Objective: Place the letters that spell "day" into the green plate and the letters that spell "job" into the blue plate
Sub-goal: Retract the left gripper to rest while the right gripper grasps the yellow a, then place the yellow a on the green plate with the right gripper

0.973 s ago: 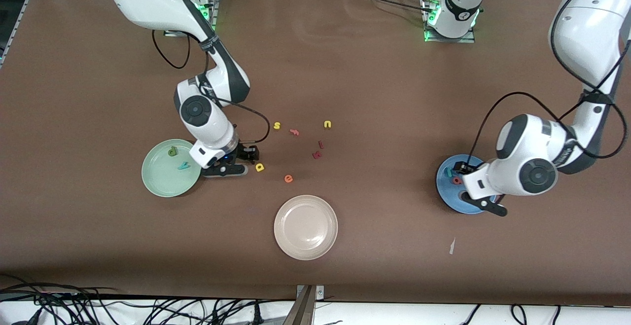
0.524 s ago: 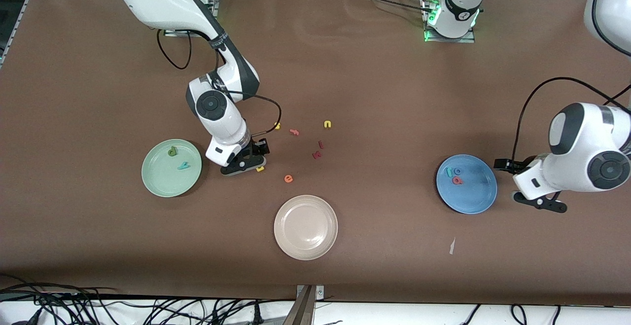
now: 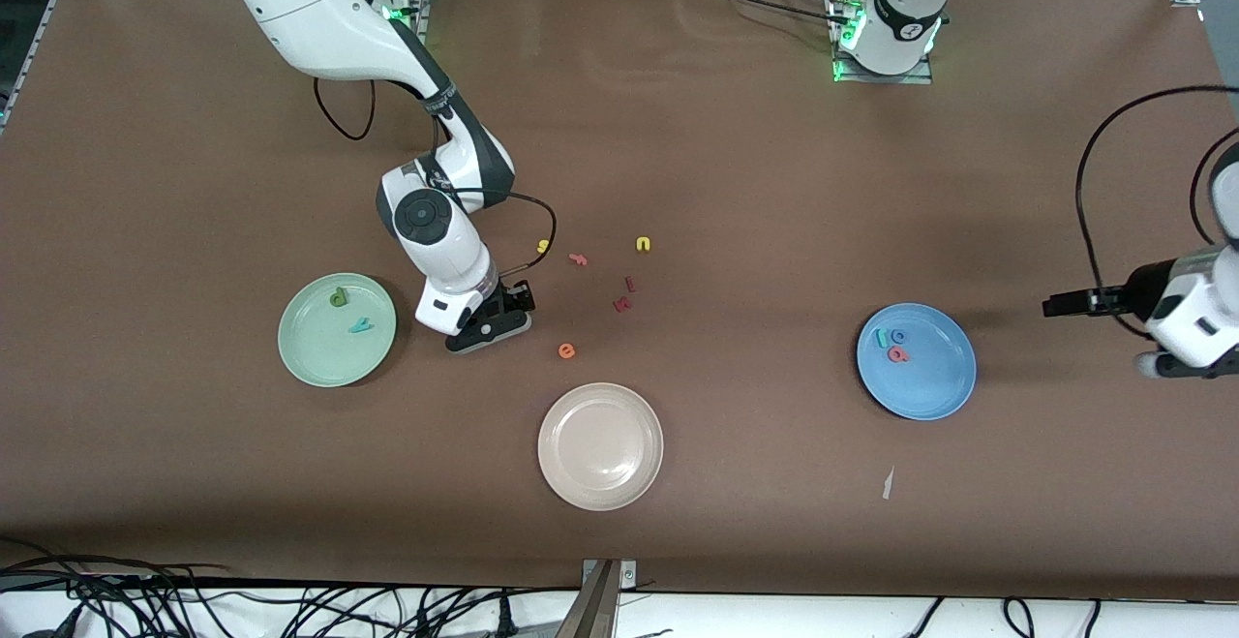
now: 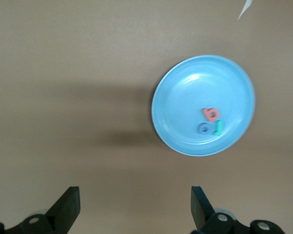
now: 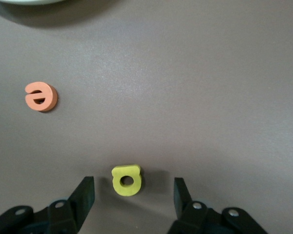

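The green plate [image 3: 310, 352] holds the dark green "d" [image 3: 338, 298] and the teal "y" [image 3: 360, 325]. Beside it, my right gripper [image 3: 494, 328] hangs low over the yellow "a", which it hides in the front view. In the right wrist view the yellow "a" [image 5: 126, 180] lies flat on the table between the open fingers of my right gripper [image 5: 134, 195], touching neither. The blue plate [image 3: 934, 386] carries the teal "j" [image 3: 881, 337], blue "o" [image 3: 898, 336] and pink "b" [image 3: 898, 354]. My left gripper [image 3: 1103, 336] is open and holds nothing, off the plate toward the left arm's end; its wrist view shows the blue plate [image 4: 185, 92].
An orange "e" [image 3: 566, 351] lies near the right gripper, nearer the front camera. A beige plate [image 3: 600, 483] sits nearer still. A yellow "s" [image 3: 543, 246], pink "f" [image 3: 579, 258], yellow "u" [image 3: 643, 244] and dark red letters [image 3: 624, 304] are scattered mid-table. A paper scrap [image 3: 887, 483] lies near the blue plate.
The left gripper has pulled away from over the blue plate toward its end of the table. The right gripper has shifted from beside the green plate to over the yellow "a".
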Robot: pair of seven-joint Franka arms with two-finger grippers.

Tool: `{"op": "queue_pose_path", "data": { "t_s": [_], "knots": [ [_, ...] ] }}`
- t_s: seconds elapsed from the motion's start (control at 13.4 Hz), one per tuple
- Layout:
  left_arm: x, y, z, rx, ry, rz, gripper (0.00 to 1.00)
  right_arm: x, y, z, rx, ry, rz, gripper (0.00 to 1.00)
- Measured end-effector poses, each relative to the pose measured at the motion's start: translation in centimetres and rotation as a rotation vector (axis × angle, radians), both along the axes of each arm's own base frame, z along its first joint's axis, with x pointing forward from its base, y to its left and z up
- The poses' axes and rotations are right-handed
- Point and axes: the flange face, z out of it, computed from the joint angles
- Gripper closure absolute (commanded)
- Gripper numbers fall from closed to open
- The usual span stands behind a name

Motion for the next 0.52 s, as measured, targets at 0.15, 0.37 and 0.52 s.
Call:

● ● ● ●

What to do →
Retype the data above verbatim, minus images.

Exercise output →
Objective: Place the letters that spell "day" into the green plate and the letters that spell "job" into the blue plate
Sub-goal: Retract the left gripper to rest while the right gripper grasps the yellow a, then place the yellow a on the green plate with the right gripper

0.973 s ago: 
0.524 s ago: 
now: 
now: 
now: 

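The green plate [image 3: 310, 352] holds the dark green "d" [image 3: 338, 298] and the teal "y" [image 3: 360, 325]. Beside it, my right gripper [image 3: 494, 328] hangs low over the yellow "a", which it hides in the front view. In the right wrist view the yellow "a" [image 5: 126, 180] lies flat on the table between the open fingers of my right gripper [image 5: 134, 195], touching neither. The blue plate [image 3: 934, 386] carries the teal "j" [image 3: 881, 337], blue "o" [image 3: 898, 336] and pink "b" [image 3: 898, 354]. My left gripper [image 3: 1103, 336] is open and holds nothing, off the plate toward the left arm's end; its wrist view shows the blue plate [image 4: 185, 92].
An orange "e" [image 3: 566, 351] lies near the right gripper, nearer the front camera. A beige plate [image 3: 600, 483] sits nearer still. A yellow "s" [image 3: 543, 246], pink "f" [image 3: 579, 258], yellow "u" [image 3: 643, 244] and dark red letters [image 3: 624, 304] are scattered mid-table. A paper scrap [image 3: 887, 483] lies near the blue plate.
The left gripper has pulled away from over the blue plate toward its end of the table. The right gripper has shifted from beside the green plate to over the yellow "a".
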Robot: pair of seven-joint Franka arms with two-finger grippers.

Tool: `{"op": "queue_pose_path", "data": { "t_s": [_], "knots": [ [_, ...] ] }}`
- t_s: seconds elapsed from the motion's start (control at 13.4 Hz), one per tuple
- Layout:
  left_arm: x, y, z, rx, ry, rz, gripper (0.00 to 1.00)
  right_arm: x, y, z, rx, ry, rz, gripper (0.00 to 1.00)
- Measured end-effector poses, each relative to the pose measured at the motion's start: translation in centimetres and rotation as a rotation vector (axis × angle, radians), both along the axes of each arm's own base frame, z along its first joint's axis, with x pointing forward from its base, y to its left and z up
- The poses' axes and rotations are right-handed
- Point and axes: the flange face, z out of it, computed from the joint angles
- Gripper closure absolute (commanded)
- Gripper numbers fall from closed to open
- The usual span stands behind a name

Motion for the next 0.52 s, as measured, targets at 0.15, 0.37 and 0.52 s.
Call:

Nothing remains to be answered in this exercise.